> **DIRECTIONS FOR THIS TASK**
Hand back each record exactly as you find it.

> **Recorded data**
------------------------------------------------------------

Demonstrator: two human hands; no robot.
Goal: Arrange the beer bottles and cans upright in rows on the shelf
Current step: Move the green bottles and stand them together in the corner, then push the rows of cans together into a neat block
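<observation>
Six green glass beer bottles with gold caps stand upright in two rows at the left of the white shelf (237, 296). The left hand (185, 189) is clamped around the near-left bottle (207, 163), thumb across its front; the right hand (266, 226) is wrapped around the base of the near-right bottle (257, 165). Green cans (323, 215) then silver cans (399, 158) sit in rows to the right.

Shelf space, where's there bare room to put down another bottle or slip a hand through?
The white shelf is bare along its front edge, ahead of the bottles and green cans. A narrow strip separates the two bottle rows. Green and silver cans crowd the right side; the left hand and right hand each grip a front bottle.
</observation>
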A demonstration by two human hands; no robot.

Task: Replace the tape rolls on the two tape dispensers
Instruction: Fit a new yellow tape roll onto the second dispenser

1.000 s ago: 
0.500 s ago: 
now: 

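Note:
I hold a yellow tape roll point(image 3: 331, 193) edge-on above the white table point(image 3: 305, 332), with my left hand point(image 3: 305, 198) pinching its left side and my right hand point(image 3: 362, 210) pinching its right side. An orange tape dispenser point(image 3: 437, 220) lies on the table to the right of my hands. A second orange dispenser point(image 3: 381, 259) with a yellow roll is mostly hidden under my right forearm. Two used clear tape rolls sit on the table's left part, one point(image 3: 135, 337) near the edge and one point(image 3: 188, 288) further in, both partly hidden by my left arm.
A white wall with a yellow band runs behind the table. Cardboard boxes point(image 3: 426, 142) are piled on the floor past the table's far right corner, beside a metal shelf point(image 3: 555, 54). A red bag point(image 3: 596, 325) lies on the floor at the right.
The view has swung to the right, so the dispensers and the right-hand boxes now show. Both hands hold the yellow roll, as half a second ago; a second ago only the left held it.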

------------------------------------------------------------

> **EXPECTED ANSWER**
Demonstrator: two human hands; no robot.
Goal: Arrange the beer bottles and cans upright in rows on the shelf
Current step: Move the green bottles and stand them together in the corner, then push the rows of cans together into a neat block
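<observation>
Six green glass beer bottles with gold caps stand upright in two rows at the left of the white shelf (237, 296). The left hand (185, 189) is clamped around the near-left bottle (207, 163), thumb across its front; the right hand (266, 226) is wrapped around the base of the near-right bottle (257, 165). Green cans (323, 215) then silver cans (399, 158) sit in rows to the right.

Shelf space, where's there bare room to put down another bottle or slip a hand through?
The white shelf is bare along its front edge, ahead of the bottles and green cans. A narrow strip separates the two bottle rows. Green and silver cans crowd the right side; the left hand and right hand each grip a front bottle.
</observation>
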A demonstration by two human hands; no robot.

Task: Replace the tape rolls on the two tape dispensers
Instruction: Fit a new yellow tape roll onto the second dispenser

1.000 s ago: 
0.500 s ago: 
now: 

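Note:
I hold a yellow tape roll point(image 3: 331, 193) edge-on above the white table point(image 3: 305, 332), with my left hand point(image 3: 305, 198) pinching its left side and my right hand point(image 3: 362, 210) pinching its right side. An orange tape dispenser point(image 3: 437, 220) lies on the table to the right of my hands. A second orange dispenser point(image 3: 381, 259) with a yellow roll is mostly hidden under my right forearm. Two used clear tape rolls sit on the table's left part, one point(image 3: 135, 337) near the edge and one point(image 3: 188, 288) further in, both partly hidden by my left arm.
A white wall with a yellow band runs behind the table. Cardboard boxes point(image 3: 426, 142) are piled on the floor past the table's far right corner, beside a metal shelf point(image 3: 555, 54). A red bag point(image 3: 596, 325) lies on the floor at the right.
The view has swung to the right, so the dispensers and the right-hand boxes now show. Both hands hold the yellow roll, as half a second ago; a second ago only the left held it.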

This answer requires no additional content.